A website to read and share contents related to startup ecosystem - ayushmayank
What about a website where people can submit and read contents related to startup ecosystem. I just came up with an idea, a website where anybody can share contents related to startup and entrepreneurial circle. And people can mark those content as HELPFUL. You know as a person if you are attached with the world of startup, business and entrepreneurship you like to read content that are related to your domain. Also many people read various blogs, websites or watch various videos which may not be possible for other person as an individual to go through. It is very much possible that we generally miss out some grate piece of content everyday. Therefore what about an idea of centralised website where other users can submit links of the articles or videos they found interesting and worth sharing. Maybe a blog or video shared by some other person could help you in some way. It&#x27;s all about knowledge sharing. Here we help other users by sharing valuable piece of information, that they could not find themselves ever.
What you guys think about this concept, please share our reviews with me.
Thank you,
======
otras
You may be missing what the other commenters are pointing out, so I'll try to
be a little more explicit. The website you're pitching is very similar to
Hacker News.

 _> a website where anybody can share contents related to startup and
entrepreneurial circle_

Hacker News is often used to share content related to startups, and anyone can
share content.

 _> And people can mark those content as HELPFUL_

This is loosely matched by the up/down votes available here.
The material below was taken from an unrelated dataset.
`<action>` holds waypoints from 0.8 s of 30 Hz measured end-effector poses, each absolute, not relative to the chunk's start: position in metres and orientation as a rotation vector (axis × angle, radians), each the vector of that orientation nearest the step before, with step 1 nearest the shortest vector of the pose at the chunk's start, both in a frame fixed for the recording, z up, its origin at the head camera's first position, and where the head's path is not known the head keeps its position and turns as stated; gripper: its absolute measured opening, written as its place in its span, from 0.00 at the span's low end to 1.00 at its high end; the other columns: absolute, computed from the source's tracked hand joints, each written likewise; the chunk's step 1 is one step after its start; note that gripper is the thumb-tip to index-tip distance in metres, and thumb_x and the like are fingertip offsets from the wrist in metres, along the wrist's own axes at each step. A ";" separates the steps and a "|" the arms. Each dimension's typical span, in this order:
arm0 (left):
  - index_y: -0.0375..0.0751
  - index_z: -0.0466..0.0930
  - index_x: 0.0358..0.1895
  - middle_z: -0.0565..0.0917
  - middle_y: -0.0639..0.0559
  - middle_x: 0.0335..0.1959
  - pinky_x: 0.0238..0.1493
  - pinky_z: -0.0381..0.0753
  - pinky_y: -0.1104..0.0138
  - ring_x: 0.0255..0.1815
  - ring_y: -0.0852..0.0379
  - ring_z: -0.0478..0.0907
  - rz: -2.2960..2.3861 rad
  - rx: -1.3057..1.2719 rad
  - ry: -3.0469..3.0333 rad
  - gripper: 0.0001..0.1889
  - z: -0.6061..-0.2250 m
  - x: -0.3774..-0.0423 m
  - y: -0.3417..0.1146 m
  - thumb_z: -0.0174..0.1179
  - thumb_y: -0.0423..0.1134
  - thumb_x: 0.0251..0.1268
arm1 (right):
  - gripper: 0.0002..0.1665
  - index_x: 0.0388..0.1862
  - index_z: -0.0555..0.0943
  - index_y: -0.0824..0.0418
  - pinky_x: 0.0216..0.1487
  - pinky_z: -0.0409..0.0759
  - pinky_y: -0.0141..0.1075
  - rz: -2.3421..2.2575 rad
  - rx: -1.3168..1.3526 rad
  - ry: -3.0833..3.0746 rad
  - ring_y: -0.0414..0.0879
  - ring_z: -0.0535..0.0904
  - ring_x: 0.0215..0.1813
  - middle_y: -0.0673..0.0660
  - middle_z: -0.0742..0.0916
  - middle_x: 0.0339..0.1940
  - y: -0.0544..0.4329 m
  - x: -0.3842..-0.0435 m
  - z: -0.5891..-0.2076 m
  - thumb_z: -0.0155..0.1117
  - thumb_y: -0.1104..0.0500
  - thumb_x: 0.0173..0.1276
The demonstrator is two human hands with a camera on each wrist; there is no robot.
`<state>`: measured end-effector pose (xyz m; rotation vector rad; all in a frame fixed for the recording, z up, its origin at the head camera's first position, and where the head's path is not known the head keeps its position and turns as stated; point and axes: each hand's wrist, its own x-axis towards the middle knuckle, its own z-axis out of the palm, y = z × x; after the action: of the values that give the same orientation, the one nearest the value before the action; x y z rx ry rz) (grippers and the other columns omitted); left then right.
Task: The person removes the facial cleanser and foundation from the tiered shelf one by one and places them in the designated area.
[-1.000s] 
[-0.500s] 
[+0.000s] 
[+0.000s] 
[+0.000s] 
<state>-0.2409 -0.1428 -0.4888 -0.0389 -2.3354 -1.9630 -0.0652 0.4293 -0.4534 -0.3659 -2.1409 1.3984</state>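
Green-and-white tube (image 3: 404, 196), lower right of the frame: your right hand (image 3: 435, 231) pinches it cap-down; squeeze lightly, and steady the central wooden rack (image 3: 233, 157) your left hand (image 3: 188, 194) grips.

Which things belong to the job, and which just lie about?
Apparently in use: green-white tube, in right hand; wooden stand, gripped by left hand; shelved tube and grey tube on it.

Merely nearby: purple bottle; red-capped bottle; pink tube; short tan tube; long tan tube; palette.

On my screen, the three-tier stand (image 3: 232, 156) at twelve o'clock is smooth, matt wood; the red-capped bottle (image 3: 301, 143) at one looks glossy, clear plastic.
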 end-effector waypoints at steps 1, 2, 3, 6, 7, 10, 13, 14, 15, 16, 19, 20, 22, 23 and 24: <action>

 _> Therefore what about an idea of centralised website where other users can
submit links of the articles or videos they found interesting and worth
sharing_

People submit such links on Hacker News.

I may be missing something, though. What would differentiate your site from
HN?

------
hluska
Maybe I don't understand, but I feel like you just pitched Hacker News on
Hacker News.

If this is a joke, I don't get it. If this isn't a joke, I honestly don't know
what to say.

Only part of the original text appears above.